An acquaintance of mine who is ignorant about computers wanted to buy one and asked for a recommendation. Like an idiot I suggested Apple — it’s supposed to be easy to use, right? Well, he bought one, and the experience has underscored for me the wisdom of not making recommendations based on second-hand information.
There’s nothing wrong with the computer, it works fine. It’s just that it doesn’t seem to have any ease-of-use advantage over recent Windows machines. And since I’m not an Apple person, my every attempt to help my friend use his computer is accompanied by a lot of time spent researching how to do things that are second nature for me in Windows. And because few people in my circle use Apples, it can be difficult to find someone who can answer a simple question.
So, for example, my friend receives important emails with Microsoft Office file attachments. He clicks on them and the computer informs him that his trial version of Office for Mac has expired, and would he like to buy a full version for $400? That seems like a high price to read a spreadsheet now and again.
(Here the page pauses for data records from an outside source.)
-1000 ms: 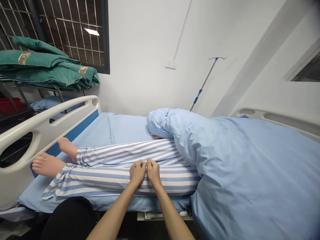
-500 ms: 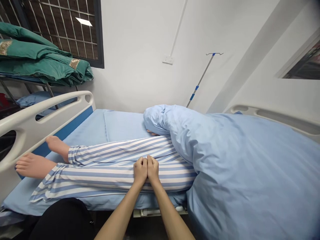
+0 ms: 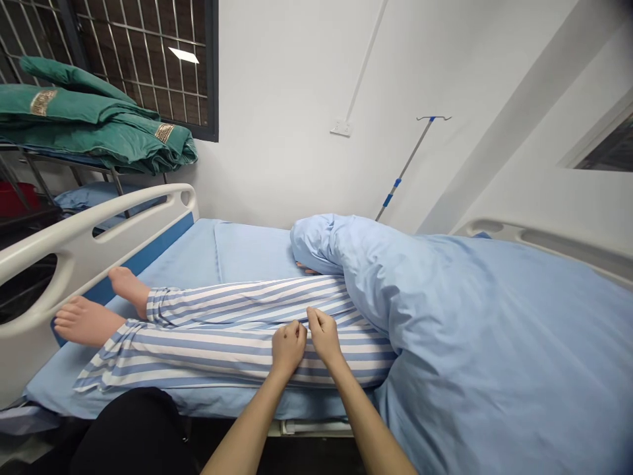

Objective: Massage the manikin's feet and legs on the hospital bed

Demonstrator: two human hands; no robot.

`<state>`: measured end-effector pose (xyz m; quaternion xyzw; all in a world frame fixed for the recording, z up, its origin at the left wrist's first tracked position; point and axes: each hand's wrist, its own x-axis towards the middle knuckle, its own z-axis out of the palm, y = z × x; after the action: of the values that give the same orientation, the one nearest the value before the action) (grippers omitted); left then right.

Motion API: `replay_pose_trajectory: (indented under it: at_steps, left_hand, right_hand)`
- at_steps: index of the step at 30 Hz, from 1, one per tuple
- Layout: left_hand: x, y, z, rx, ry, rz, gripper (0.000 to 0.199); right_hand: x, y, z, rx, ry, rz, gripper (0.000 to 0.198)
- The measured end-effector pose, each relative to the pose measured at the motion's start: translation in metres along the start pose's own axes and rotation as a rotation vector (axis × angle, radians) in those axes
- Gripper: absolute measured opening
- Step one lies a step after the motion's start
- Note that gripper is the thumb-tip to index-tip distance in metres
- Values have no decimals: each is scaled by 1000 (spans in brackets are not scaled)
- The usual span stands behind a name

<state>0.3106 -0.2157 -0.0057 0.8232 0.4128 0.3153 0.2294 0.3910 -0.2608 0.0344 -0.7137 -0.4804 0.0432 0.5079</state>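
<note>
My left hand (image 3: 289,347) is closed in a loose fist over the near leg of the blue-and-white striped trousers (image 3: 198,346). Beside it, a small gap away, my right hand (image 3: 324,335) is also curled closed, a bit farther up toward the thigh. Nothing shows in either fist; whether they touch the cloth is hard to tell. The trousers clothe two legs with bare, smooth feet (image 3: 91,321), like those of a training manikin, lying flat on the bed. A light blue quilt (image 3: 475,343) covers the upper body. Part of a hand (image 3: 307,268) peeks out under its fold.
A pale footboard (image 3: 74,231) bounds the bed at the left. The light blue sheet (image 3: 247,247) extends behind the legs. An IV pole (image 3: 415,152) stands by the wall. Green folded bedding (image 3: 113,138) lies on a rack under a barred window. My black-clad knee (image 3: 136,429) is near the bed's edge.
My fists, pressed side by side before, are now apart, the right one shifted rightward. The whole view has swung slightly left, so the bed appears farther right.
</note>
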Motion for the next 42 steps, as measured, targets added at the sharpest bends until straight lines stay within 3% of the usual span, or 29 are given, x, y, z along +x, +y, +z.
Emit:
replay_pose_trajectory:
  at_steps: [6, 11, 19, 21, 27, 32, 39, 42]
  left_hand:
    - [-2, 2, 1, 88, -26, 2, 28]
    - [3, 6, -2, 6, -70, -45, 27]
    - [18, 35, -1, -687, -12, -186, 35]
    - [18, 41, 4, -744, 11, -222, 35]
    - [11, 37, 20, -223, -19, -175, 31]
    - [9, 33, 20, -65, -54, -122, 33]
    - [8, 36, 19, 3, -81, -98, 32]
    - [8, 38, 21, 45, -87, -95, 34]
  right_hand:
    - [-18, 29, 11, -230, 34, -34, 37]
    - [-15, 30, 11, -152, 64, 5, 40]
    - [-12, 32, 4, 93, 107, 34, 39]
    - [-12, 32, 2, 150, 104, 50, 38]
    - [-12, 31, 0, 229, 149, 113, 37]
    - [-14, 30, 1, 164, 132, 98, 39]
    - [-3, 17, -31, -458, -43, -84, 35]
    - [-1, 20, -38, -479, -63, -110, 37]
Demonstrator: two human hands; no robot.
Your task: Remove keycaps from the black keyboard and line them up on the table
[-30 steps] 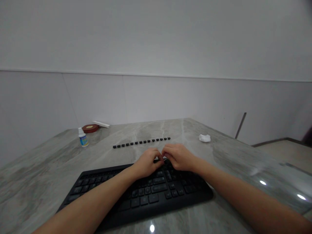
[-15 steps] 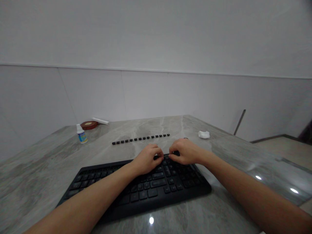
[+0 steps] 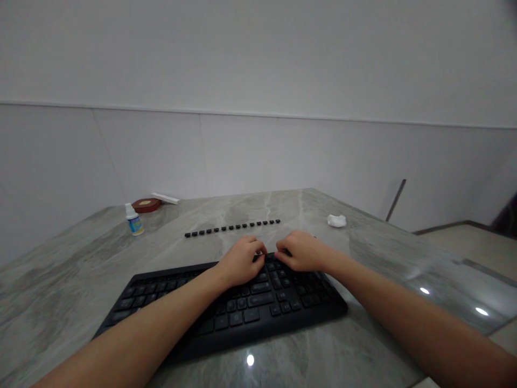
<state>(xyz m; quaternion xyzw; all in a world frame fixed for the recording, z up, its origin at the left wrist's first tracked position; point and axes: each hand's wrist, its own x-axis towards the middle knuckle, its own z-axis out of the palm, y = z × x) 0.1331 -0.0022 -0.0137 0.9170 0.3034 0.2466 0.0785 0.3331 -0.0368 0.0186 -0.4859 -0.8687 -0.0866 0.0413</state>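
Observation:
A black keyboard (image 3: 278, 326) lies at a slant in front of me, partly covered by my forearms. At its far edge, over the upper rows of keys, my left hand (image 3: 241, 262) is closed in a pinch, thumb and forefinger together. Just to its right, my right hand (image 3: 302, 252) pinches at the same edge, a small gap between the two. Whatever the fingertips hold, if anything, is too small to make out. Beyond the hands, several small black keycaps (image 3: 230, 228) form a neat line on the marbled grey table (image 3: 299, 361).
A small white bottle with a blue label (image 3: 134, 222) stands at the back left. Behind it are a reddish-brown box (image 3: 146, 205) and a white strip (image 3: 165, 198). A crumpled white wad (image 3: 336, 221) rests at the right. A pale wall (image 3: 258, 156) closes off the back.
My hands have come slightly closer together, the right one shifting a little to the left and its fingers closing more. A thin thing seen between the fingertips earlier no longer shows clearly.

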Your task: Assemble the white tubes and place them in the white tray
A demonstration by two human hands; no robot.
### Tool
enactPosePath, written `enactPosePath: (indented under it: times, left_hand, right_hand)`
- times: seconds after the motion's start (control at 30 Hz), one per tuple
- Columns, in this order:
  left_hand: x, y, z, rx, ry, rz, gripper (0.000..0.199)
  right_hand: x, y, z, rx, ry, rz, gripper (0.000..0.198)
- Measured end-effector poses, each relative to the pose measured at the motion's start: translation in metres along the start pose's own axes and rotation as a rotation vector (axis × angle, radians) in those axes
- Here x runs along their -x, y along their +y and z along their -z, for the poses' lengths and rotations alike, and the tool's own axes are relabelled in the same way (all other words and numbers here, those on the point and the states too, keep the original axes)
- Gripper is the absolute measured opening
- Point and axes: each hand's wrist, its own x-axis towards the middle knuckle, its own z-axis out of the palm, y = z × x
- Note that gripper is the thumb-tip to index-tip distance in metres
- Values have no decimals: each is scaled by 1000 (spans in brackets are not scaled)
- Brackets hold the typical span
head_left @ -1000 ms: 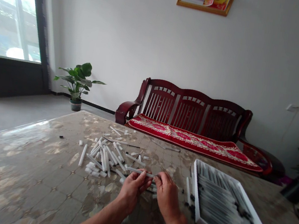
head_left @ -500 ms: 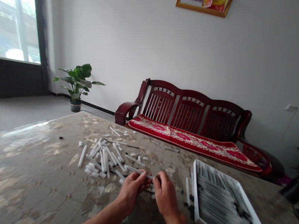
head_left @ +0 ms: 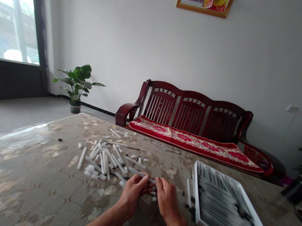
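Note:
Between my hands, over the table, is a slim translucent pen (head_left: 136, 172) that points to the left. My left hand (head_left: 133, 191) is closed around its middle, thumb on top. The fingers of my right hand (head_left: 165, 196) pinch its right end; what exactly they cover there is hidden. Just left of my hands lies a loose pile of white pen barrels (head_left: 106, 159), with short white caps (head_left: 91, 172) at its near edge. To the right, a white box (head_left: 196, 208) holds rows of clear pens (head_left: 219, 204) with dark parts.
A loose barrel (head_left: 188, 192) and small black pieces (head_left: 190, 211) lie beside the box. Thin refills (head_left: 123, 145) are at the back of the patterned table (head_left: 50, 188). Beyond it stand a red wooden bench (head_left: 191, 111) and a potted plant (head_left: 79, 82). A black container (head_left: 299, 189) sits far right.
My hands hold nearly the same place with the pen between them. The right fingers have shifted slightly at its right end. The whole view has moved a little.

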Motion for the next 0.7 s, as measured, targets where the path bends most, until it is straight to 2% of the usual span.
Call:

It took me a long phone call to Apple, and a long trip to my friend’s place to fiddle with the computer, to determine that he can view these files using the AppleWorks software he already has. (And of course I wasn’t successful in setting the file associations to make AppleWorks the default software for opening Excel files, so my friend has to do the {ctrl + click + menu} thing every time he wants to open an MS-formatted attachment. And I still don’t know how to resize the spreadsheet to make it legible on the screen.) What a nuisance for both of us.
And I have no choice but to continue to help, if only because I got him into this situation. It’s as if I saved his life and am now responsible for him, except that I am trying to save him mainly from the effects of my own poor judgment.